Begleitet von aktueller Musik, aus der Urweißen-Hütte vom Weihnachtsmarkt kommend, gelangt man an diesem Abend wie mit einer Zeitmaschine in die frühen 1980er Jahre. In der Stadthalle rockt Manfred Mann – inzwischen 79 stolze Jahre alt und gar nicht leise. Über ein halbes Jahrhundert schon ist der in Südafrika geborene Mann mit dem Hut schon im Geschäft. Die Zuhörer sind durchweg im „besten Alter“ – zwischen 40 und 60 Jahren. Die meisten von ihnen haben ihre Jugend in der Zeit verbracht, als Manfred Mann die Charts mit seinen Hits angeführt hat. Regionale Bands haben damals die Songs auch regelmäßig in den lokalen Veranstaltungshallen nachgespielt. „Blinded By The Light“, „Davy‘s On The Road Again“, „Father Of Day, Father of Night“, „Don‘t Kill It Carol“ und natürlich „Mighty Quinn“. Alles Klassiker!

Neuer Sänger

Die legendäre Earth Band mit neuem Sänger Robert Hart beginnt pünktlich. Der Ex-Bad Company-Sänger überzeugt mit seiner Stimme. Er kann die ganze Bandbreite eines guten Vokalisten anbieten. Manfred Mann selber hält sich zuerst im Hintergrund, versteckt sich hinter einem Turm von Tasteninstrumenten. Später rückt er mit seinem mobilen Keyboard in den Vordergrund und löst damit den Sänger ab, um einzelne Passagen der Songs zu inszenieren. Das Publikum ist begeistert über den sonst etwas scheuen Musiker, der bei diesem Konzert erstaunlich oft den Kontakt zum Publikum sucht.

Gekonnte Gitarrensoli

Begeisterten Applaus holt sich auch der Gitarrist Mick Rogers ab. Seine Gitarrensoli sind gekonnt: ruhig, rockig, abwechslungsreich! Die Zuhörer schwelgen dabei in alten Zeiten. Zahlreiche Jugenderinnerungen hängen wohl an diesen Melodien. Viele Hits braucht die Earth Band nicht an diesem Abend. Jeder Song wird in maximaler Länge gespielt, mit Instrumentalsoli ausgeschmückt.

Viele Improvisationen

Es wird immer wieder improvisiert, stets mit ordentlich Dampf dahinter. Das Publikum beweist beim Mitsingen Textsicherheit. Ganz besonders bei „Mighty Quinn“, das endlos zu dauern scheint. Dann verbeugen sich die Musiker plötzlich und verschwinden. Unglaublich, dass schon 90 Minuten vorüber sein sollen! So kurzweilig erschien das Konzert.

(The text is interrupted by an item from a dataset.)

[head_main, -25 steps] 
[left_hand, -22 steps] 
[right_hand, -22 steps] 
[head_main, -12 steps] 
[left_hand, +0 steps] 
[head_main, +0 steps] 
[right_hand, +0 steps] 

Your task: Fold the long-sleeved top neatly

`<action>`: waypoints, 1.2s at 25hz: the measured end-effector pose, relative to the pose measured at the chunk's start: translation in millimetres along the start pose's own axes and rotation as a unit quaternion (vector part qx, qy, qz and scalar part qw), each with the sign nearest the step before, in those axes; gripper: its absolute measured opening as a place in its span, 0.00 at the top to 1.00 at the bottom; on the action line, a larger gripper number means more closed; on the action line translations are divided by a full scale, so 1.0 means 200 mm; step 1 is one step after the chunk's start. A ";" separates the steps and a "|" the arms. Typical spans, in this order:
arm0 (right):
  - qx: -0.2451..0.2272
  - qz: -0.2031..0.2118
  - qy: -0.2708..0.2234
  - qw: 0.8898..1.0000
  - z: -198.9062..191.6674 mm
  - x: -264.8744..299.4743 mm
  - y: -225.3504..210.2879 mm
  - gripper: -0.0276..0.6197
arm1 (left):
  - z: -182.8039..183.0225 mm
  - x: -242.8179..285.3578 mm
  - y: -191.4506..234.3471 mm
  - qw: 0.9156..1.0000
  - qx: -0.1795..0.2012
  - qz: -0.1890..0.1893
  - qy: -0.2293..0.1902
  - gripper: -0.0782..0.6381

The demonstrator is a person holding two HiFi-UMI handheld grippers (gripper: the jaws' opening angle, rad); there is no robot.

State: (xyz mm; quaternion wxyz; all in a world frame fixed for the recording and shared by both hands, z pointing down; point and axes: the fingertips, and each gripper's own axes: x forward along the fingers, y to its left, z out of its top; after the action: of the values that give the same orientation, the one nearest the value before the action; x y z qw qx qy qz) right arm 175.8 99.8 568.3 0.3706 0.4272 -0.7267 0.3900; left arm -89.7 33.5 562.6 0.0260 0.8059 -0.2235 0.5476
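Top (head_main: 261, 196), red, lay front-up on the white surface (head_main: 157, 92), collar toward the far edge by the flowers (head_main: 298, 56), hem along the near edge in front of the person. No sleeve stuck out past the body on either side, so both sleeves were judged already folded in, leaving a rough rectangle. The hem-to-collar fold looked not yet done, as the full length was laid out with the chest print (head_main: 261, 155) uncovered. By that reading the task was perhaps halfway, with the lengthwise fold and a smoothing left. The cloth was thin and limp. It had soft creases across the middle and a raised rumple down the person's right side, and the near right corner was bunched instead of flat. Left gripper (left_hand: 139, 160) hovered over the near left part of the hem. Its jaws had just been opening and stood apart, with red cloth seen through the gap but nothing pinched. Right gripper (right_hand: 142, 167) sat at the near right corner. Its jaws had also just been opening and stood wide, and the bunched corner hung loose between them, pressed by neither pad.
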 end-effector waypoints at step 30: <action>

Zum Glück gibt es eine Zugabe. Gitarrist Mick Rogers stimmt zum „Stille Nacht, Heilige Nacht“ ein, nach und nach kommt ein Musiker nach dem anderen wieder auf die Bühne, und mit einer ausgiebigen Zugabe geht der Abend zu Ende. Die alten Herrschaften haben in knapp zwei Stunden bewiesen: Sie können es immer noch! Das Publikum dankt es ihnen mit großem Applaus.